Vendredi 30 juin, nous vous proposons de participer à notre bilan de notre saison 6 et préparer la saison. Eh oui, la saison 6 arrive bientôt à sa fin, dernière émission le vendredi 4 juillet de mémoire. Cette réunion aura lieu le vendredi 30 juin 2023 de 10 heures 30 à midi maximum et est ouverte à toute personne qui le souhaite. Elle aura lieu elle aussi à distance en utilisant le logiciel libre BigBlueButton.
Si vous voulez nous voir en vrai, c’est bien aussi, l’April propose un apéro ce même vendredi 30 juin à partir de 19 heures dans nos locaux situés dans le 14e arrondissement de Paris, évènement ouvert à toute personne.
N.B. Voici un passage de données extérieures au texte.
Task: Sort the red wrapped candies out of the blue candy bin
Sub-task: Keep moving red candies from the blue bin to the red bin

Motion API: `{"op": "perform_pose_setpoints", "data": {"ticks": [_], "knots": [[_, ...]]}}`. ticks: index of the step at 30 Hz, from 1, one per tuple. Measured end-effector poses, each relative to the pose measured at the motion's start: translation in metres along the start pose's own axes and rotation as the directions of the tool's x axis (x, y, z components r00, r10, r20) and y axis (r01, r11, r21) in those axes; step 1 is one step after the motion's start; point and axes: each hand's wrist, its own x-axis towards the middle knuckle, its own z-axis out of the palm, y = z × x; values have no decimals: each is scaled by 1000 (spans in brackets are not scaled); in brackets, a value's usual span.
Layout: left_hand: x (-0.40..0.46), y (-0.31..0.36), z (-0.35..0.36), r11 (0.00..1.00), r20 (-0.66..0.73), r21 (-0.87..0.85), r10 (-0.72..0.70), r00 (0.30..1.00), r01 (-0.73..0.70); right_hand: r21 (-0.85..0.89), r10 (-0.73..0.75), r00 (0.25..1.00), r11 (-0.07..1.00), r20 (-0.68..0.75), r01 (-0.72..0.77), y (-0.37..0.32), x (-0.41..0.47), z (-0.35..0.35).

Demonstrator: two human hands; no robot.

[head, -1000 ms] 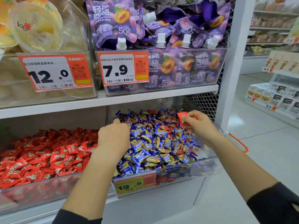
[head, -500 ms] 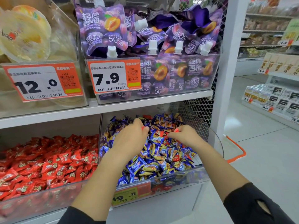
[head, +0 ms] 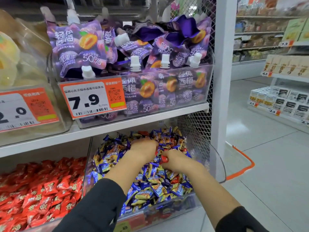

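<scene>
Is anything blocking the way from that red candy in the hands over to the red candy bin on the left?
Only the clear divider wall between the bins. The red candy, held by the right hand, must go over it and past the left hand to reach the red bin.

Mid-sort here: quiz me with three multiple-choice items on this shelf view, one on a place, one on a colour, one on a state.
1. Where is the bin of red candies relative to the blue candy bin?
A. To its left, same shelf
B. On the shelf above
C. On the floor

2. What colour are the pouches in the bin above the blue candies?
A. Green
B. Purple
C. Black

3. What is the right hand doing?
A. Hanging idle by the floor
B. Touching the 7.9 price tag
C. Holding a red candy over the blue pile

Answers: 1 A, the red heap lies left of the divider on the lower shelf. 2 B, the spouted pouches are purple. 3 C, a red wrapper shows at its fingers, next to the left hand.
</scene>
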Motion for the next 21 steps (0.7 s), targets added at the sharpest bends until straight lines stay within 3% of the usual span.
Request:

Je précise toutefois que le local se trouve en demi-sous-sol, qu’on y accède par un escalier de quatre marches, que les toilettes ne sont malheureusement pas accessibles en fauteuil roulant. En fonction de la météo, on verra si on essaye d’organiser cela en pique-nique. Tenez-vous informés sur le site de l’April ou sur le site de l’Agenda du Libre, agendadulibre.org, que je vous invite à consulter pour trouver des évènements en lien avec le logiciel libre ou la culture libre près de chez vous, ainsi que les organisations locales qui font vivre le logiciel libre sur leur territoire.

Notre émission se termine.

Je remercie les personnes qui ont participé à l’émission : Gee, Laurent Costy, Stanislas Dolcini, Marie-Odile Morandi, Laure-Élise Déniel.
Aux manettes de la régie aujourd’hui Thierry Holleville accompagné de Mélaine Desnos et Magali Garnero.
Merci également aux personnes qui s’occupent de la post-production des podcasts : Samuel Aubert, Élodie Déniel-Girodon, Lang1, Julien Osman. Merci également à Olivier Grieco, le directeur d’antenne de la radio.
Merci aussi à Quentin Gibeaux qui découpe le podcast complet en podcasts individuels par sujet.

Vous retrouverez sur notre site web, libereavous.org, toutes les références utiles ainsi que sur le site web de la radio, causecommune.fm. N’hésitez à nous faire des retours pour indiquer ce qui vous a plu mais aussi des points d’amélioration. Vous pouvez également nous poser toute question et nous y répondrons directement ou lors d’une prochaine émission. Toutes vos remarques et questions sont les bienvenues à l’adresse contact chez libreavous.org.

Nous vous remercions d’avoir écouté l’émission. Si vous avez aimé cette émission, n’hésitez pas à en parler le plus possible autour de vous et à faire connaître également la radio Cause Commune, la voix des possibles.

La prochaine émission aura lieu en direct mardi 27 juin 2023 à 15 heures 30. Notre sujet principal portera sur les solutions libres d’apprentissage et d’enseignement en ligne.

Rendez-vous donc mardi 27 juin et d’ici là, portez-vous bien.

Générique de fin d’émission : Wesh Tone par Realaze.